Source records:
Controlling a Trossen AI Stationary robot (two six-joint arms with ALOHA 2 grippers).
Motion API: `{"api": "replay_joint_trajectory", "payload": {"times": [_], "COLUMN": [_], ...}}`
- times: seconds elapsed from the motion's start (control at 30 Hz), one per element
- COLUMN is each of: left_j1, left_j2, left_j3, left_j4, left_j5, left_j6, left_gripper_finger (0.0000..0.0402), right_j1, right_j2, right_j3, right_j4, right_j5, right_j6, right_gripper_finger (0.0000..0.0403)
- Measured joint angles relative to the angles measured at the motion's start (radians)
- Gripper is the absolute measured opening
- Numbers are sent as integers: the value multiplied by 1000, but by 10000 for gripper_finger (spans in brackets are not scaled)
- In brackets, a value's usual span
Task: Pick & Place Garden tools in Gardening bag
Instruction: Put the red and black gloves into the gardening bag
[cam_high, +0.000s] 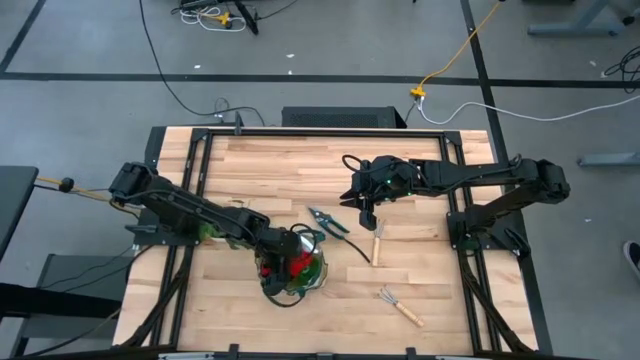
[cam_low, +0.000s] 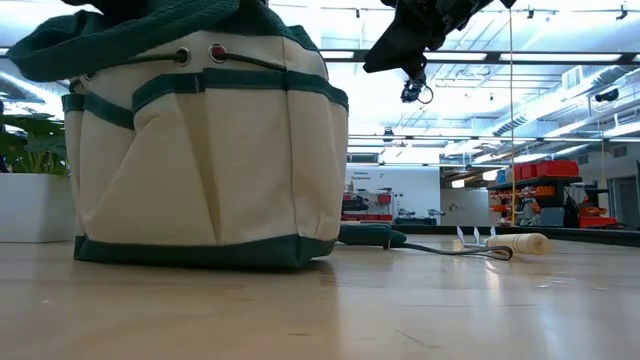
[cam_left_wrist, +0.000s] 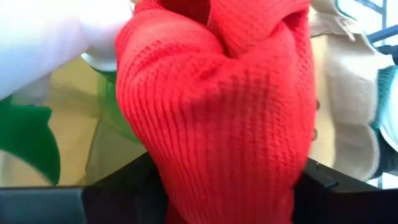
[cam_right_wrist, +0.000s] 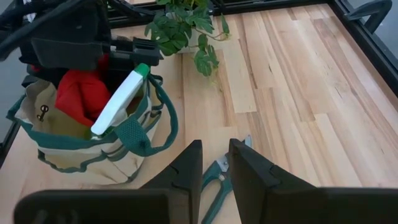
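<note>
Left gripper (cam_high: 283, 262) — inside the mouth of the gardening bag (cam_high: 292, 268), jaws parted, letting go of the red glove (cam_left_wrist: 217, 106). In the left wrist view the knit fills nearly everything, bunched just ahead of the jaws; I cannot tell whether it hangs free or rests on them. Soft, light, floppy stuff — it will slump where dropped, so any regrasp wants a pinch on a thick fold, not an edge. The spray bottle (cam_right_wrist: 121, 99) already stands tilted in the bag, white trigger upward, beside the glove.

Left arm: stretched from its base at the tabletop's (cam_high: 300, 170) left edge, low and diagonal toward the bag, wrist tipped down into the opening.

Right gripper (cam_high: 368, 212) — hovering above the tabletop, jaws close together with a narrow gap between them, nothing between them. Almost beneath it lie the pruning shears (cam_high: 327, 221): stiff, metal, fairly weighty, blades slippery; best taken across the dark handles near the pivot. Just beside them one hand rake (cam_high: 377, 243), the other (cam_high: 400, 306) farther off, toward the near edge. Rigid, wooden handles give good purchase at mid-length.

Right arm: reaching in from the right side, elbow raised, wrist angled down.
</note>
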Motion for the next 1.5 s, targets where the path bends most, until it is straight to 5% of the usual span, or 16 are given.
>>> {"api": "replay_joint_trajectory", "payload": {"times": [0.53,0.77,1.13,1.5], "left_j1": [6,-1,2,-11], "left_j2": [-40,-42,-42,-34], "left_j3": [45,170,203,203], "left_j4": [-74,-151,-255,-144], "left_j5": [49,-13,-92,-75], "left_j6": [-28,52,76,65], "left_gripper_finger": [236,236,236,236], "right_j1": [0,0,0,0], "right_j2": [0,0,0,0], "right_j3": [0,0,0,0], "right_j4": [-4,-17,-23,-22], "right_j5": [0,0,0,0], "right_j6": [0,0,0,0], "right_gripper_finger": [82,82,82,82]}}
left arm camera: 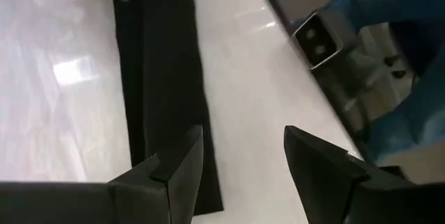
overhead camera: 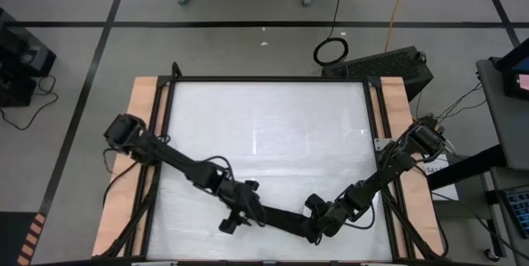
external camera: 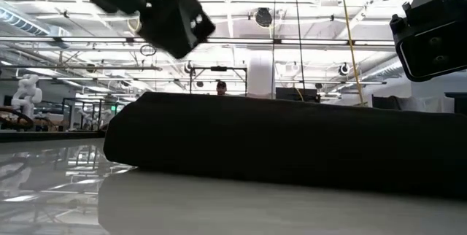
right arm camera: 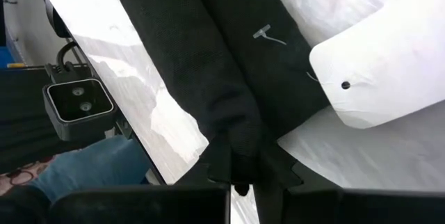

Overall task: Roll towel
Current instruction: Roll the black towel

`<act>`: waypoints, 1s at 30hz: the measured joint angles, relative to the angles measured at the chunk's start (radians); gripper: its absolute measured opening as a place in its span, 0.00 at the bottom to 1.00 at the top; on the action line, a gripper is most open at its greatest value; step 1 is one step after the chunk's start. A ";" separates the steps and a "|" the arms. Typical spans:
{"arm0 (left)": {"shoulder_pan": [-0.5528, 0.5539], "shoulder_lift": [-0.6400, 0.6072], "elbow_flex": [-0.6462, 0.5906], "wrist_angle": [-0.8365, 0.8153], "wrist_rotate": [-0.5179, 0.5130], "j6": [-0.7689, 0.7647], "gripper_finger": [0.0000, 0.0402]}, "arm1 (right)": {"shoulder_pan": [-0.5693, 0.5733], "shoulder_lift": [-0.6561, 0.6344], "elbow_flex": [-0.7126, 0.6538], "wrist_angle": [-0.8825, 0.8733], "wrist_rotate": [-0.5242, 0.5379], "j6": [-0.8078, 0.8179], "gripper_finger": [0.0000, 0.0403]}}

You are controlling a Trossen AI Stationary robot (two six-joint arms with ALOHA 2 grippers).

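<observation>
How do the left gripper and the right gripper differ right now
The left gripper is open and holds nothing; the right gripper is shut on one end of the towel. The left gripper hangs clear above the towel's other end; the right gripper touches it. Both sit at the table's near edge.

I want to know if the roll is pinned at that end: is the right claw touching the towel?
Touching. The right wrist view shows the right claw shut on the end of the black towel, cloth bunched between its fingertips.

Both arms are stretched inward at the near edge. Left tool [left arm camera: 240, 161] is held spread apart; right tool [right arm camera: 243, 175] is pressed closed.
</observation>
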 joint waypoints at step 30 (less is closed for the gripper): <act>0.031 0.184 0.002 0.004 -0.012 -0.032 0.51 | 0.010 -0.093 -0.006 -0.072 0.071 -0.306 0.27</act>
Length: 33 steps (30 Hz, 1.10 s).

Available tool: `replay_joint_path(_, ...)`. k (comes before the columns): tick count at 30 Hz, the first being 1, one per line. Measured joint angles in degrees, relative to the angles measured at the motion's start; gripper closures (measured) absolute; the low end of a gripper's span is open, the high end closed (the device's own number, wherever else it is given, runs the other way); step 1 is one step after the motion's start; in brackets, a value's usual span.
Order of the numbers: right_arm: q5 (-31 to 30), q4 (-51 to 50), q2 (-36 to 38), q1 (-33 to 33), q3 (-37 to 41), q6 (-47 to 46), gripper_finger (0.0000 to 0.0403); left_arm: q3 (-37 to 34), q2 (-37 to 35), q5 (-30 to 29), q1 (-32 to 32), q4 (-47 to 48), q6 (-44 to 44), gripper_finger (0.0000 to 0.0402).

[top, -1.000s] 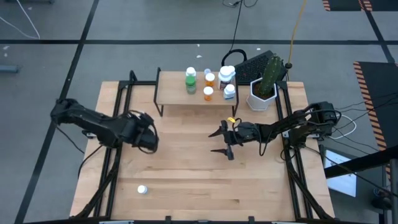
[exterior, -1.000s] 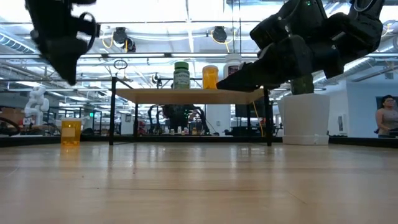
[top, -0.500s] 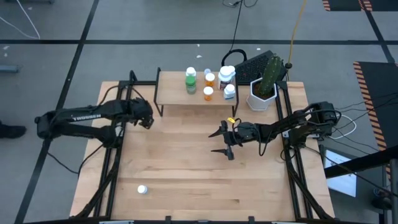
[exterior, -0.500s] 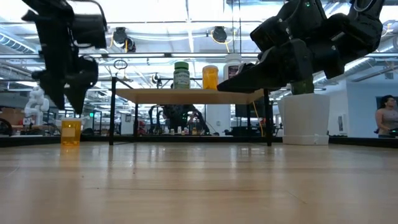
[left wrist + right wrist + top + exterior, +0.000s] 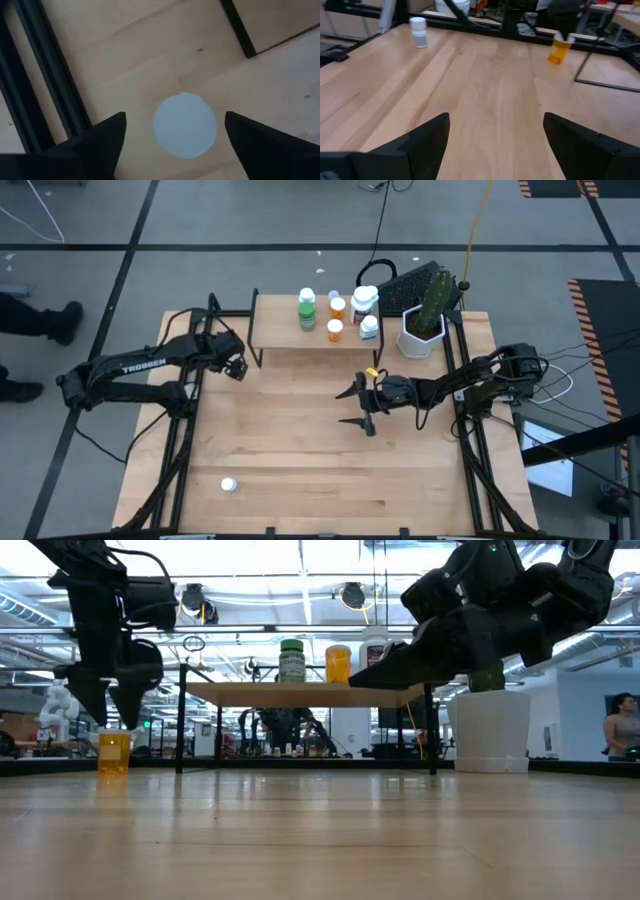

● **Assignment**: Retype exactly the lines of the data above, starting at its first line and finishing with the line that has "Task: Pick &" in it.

● **Output of the task**:
Controlling a Trossen AI Stationary robot (two six-joint arms with ALOHA 2 grippers).
Motion API: `{"api": "replay_joint_trajectory", "payload": {"times": [_], "COLUMN": [_], ...}}`
- times: seconds elapsed from the motion's start (control at 30 Hz), one per element
- COLUMN is each of: left_j1, left_j2, left_j3, left_j4, left_j5, left_j6, left_gripper_finger (0.0000..0.0402), right_j1, right_j2, right_j3, right_j4, right_j5, right_j6, right_gripper_finger (0.0000..0.0403)
- Measured joint angles relative to the angles measured at the motion's start (radians)
- Gripper is the absolute measured opening
- Numbers are sent as integers: the value multiplied by 1000, but by 10000 for gripper_finger (spans in brackets are not scaled)
- In brackets, a value's usual span
Task: Pick & Place Garden tools in Gardening bag

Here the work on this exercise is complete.